Newletter #8...

Holiday Foods

Eat beautiful and delicious holiday food--
while staying healthy and feeling great!

Are all of those holiday comfort foods beckoning you? Maybe it's stuffing, or pumpkin pie, or Christmas cookies--we all have our favorites. Even though many of these foods are unhealthy and make us feel bad, it's hard to say no. Eating them is a social ritual, a part of celebrating and sharing with family and friends, and very emotionally gratifying. But often, this pleasure is short-lived. Most of us usually feel like napping, not celebrating, after a large Thanksgiving meal. And then comes the unwanted weight gain, bloat, or sluggishness. Wouldn't it be great to participate in the celebration and sensory delight of preparing and eating holiday foods while staying healthy and feeling great?
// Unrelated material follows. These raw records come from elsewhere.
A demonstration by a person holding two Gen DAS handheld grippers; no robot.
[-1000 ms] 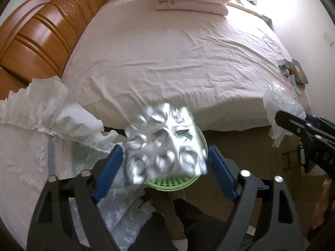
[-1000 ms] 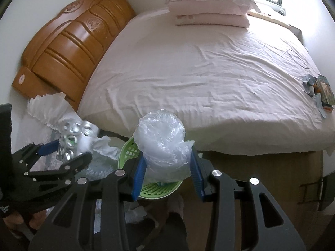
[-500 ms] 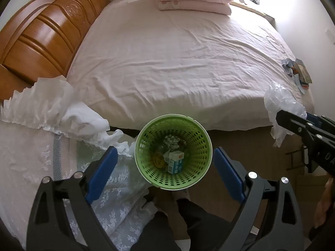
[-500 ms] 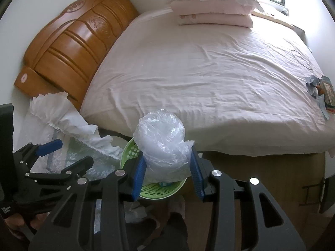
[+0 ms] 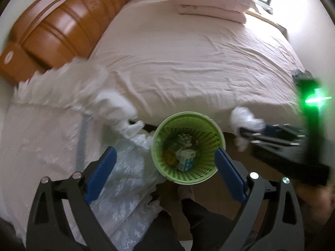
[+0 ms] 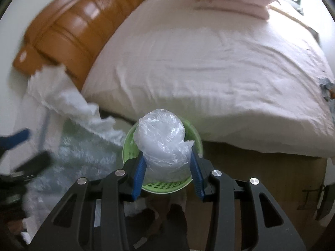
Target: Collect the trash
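My right claw (image 6: 167,167) is clamped on a crumpled plastic bag (image 6: 162,140), which hides most of the green basket (image 6: 194,133) under it; only the rim shows. My left claw (image 5: 163,167) stands wide apart with nothing in it, over the same basket (image 5: 188,146). Inside lie a small carton (image 5: 187,159) and other trash I cannot make out. The bed (image 5: 199,62) edge passes at 12 o'clock just beside the basket, and a white lace cloth (image 5: 62,125) touches it at 9 o'clock. At 3 o'clock there is bare wooden floor (image 6: 261,177). Both views are blurred toward the sides.
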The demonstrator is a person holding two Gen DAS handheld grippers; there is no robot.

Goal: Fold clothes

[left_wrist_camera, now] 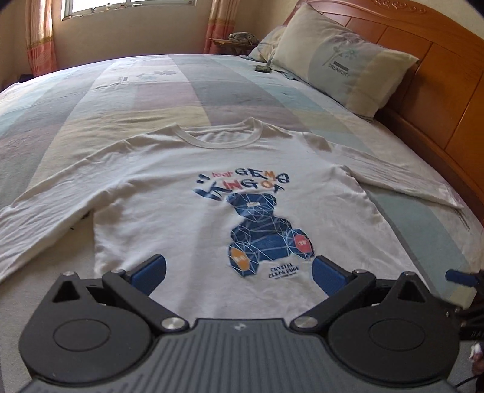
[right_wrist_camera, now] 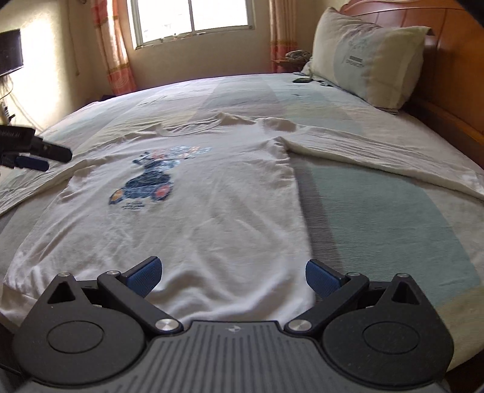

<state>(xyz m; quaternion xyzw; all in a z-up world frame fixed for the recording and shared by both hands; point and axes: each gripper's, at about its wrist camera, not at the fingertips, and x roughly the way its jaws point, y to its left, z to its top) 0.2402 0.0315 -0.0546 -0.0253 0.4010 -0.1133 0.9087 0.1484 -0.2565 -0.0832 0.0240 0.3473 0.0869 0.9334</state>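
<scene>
A: Where is the shirt?

B: Spread flat on the bed, print side up, collar pointing toward the window, both long sleeves stretched out to the sides. A blue bear print sits on the chest.

A: And the left gripper?

B: Spread wide above the hem, nothing between its blue pads.

A: The right gripper?

B: Also spread wide and empty, over the hem near the shirt's right edge.

A: Anything else on the bed?

B: A pillow leans against the wooden headboard, with a small dark thing just beside it.
</scene>
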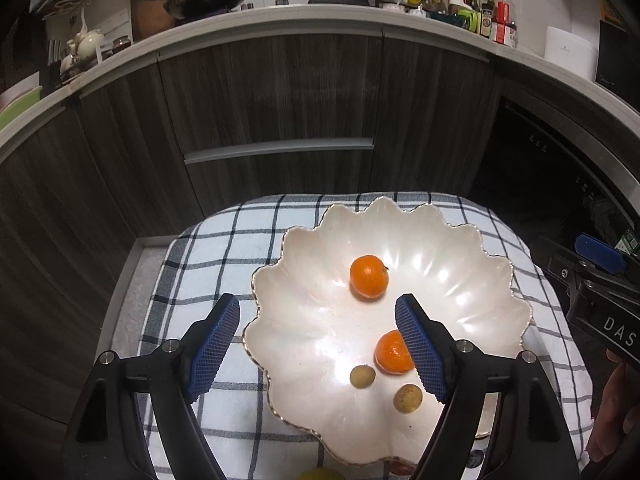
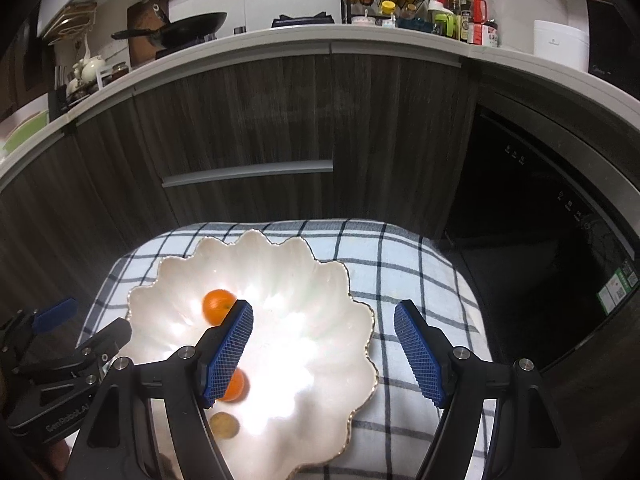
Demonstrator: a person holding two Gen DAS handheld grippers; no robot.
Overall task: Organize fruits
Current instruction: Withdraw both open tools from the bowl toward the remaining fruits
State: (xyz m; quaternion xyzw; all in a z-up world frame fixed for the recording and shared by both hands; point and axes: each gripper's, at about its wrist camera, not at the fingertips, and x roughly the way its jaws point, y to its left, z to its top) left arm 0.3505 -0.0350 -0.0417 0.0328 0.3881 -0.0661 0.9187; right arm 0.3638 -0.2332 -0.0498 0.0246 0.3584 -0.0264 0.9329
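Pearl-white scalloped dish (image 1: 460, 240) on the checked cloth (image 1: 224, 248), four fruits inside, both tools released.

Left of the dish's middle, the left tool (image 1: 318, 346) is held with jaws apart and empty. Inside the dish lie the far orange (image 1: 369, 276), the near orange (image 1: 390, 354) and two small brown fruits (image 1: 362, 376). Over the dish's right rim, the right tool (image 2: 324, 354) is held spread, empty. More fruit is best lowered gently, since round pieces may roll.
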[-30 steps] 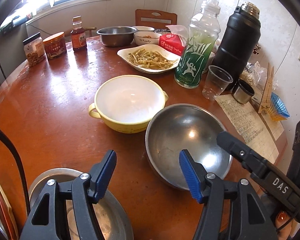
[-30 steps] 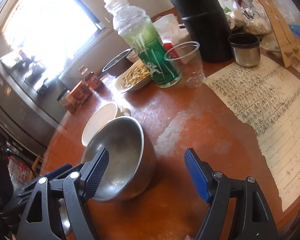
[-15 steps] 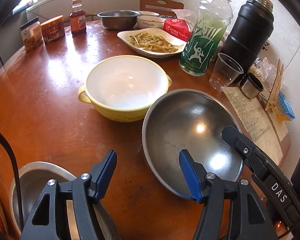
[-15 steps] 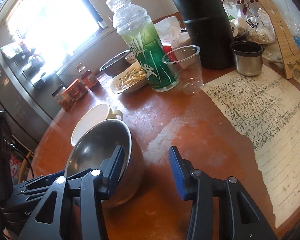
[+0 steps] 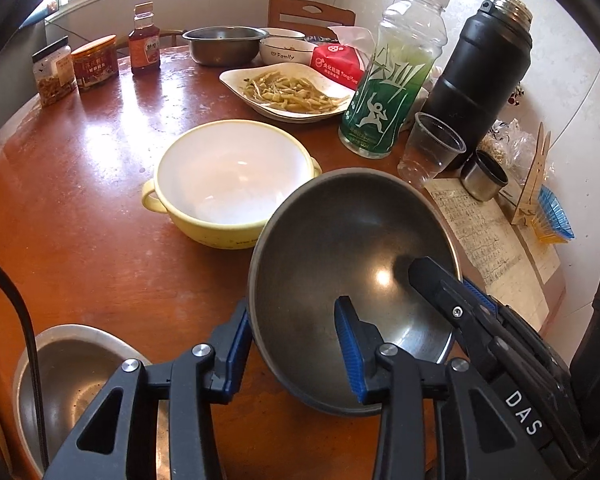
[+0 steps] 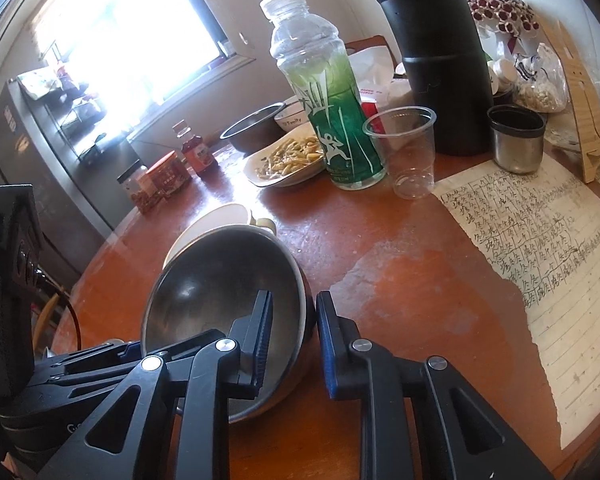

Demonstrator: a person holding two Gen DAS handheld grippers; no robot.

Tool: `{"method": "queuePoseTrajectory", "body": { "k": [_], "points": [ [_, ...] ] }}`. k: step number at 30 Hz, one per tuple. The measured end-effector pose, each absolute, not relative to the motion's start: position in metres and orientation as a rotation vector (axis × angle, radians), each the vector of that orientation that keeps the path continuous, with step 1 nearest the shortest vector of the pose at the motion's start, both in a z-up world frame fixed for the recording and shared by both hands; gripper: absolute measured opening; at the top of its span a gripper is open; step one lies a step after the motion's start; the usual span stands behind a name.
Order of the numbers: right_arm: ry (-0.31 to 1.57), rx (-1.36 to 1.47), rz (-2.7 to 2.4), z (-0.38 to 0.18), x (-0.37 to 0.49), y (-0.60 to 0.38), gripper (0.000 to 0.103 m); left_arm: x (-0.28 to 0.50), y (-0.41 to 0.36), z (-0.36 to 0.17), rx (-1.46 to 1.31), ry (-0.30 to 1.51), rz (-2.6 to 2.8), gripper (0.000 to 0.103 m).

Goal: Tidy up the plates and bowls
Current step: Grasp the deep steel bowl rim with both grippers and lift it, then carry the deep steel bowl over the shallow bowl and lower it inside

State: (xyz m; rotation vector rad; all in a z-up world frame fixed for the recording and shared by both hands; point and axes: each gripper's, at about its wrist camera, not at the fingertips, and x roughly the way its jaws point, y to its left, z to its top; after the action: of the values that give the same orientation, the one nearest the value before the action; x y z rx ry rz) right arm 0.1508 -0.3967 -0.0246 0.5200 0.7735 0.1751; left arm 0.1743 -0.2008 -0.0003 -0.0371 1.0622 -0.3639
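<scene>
A steel bowl [image 5: 352,248] [image 6: 216,292] sits tilted on the brown table [image 5: 80,208], leaning against a yellow two-handled bowl [image 5: 232,176] [image 6: 208,220]. My right gripper [image 6: 294,340] [image 5: 448,280] is shut on the steel bowl's right rim, one finger inside and one outside. My left gripper [image 5: 292,340] straddles the near-left rim and its jaws are closing; the outer pad [image 5: 238,340] is at the wall, while the inner pad [image 5: 346,344] still stands off it. A second steel bowl [image 5: 80,368] lies below the left gripper at the table's near edge.
Behind stand a plate of food [image 5: 284,92], a green bottle [image 5: 392,80], a black flask [image 5: 484,72], a plastic cup [image 5: 432,148] and a steel cup [image 5: 484,174]. A written sheet [image 6: 540,240] covers the right side. Jars [image 5: 96,64] and more bowls [image 5: 224,44] line the far edge.
The right gripper has shut on the steel bowl's right rim and the bowl has tipped up. The left jaws have narrowed around its near-left rim.
</scene>
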Motion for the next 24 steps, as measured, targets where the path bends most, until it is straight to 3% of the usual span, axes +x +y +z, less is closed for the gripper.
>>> {"method": "queuePoseTrajectory", "body": {
  "k": [24],
  "points": [
    [0.709, 0.478, 0.253, 0.024, 0.138, -0.360, 0.024, 0.144, -0.147, 0.040, -0.092, 0.986, -0.353, 0.040]
  ]
}}
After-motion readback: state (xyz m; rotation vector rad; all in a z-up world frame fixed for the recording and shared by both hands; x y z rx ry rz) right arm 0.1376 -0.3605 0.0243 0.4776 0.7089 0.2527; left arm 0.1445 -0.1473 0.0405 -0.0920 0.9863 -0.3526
The trick is this: Look up all your favorite holiday treats in a standard cookbook, learn the seasonings, and flavors, and then see what you can substitute for the unhealthy dairy, meats, starches, and sugars. Here are some common culprits and their substitutions:

Cream, butter, eggs Substitute Almond Cream or avocadoes
Bread, flour Substitute processed nuts or seeds
Sugar Substitute dates, sucanat, maple syrup, or honey
Meat Substitute nuts or seeds or mushrooms
Canned or overcooked vegetables Substitute raw greens and vegetables

Here's an example of a healthy holiday menu, based on these substitutions

• Holiday Nog (uses Almond Cream)
• Almond Stuffing (uses almond meal with typical stuffing spices)
• Cucumber Vicchyssoise (uses avocado to make a creamy soup)
• Cranberry Relish (uses raw cranberries and sucanat)
• Green Beans Almondine (uses raw, french cut, marinated green beans)
• Christmas Kale (uses shredded and marinated kale instead of cooked)
• Christmas Cookies (uses almonds and dates instead of flour and sugar)
• Pumpkin pie mousse (the secret ingredient is avocado! But you’d never know)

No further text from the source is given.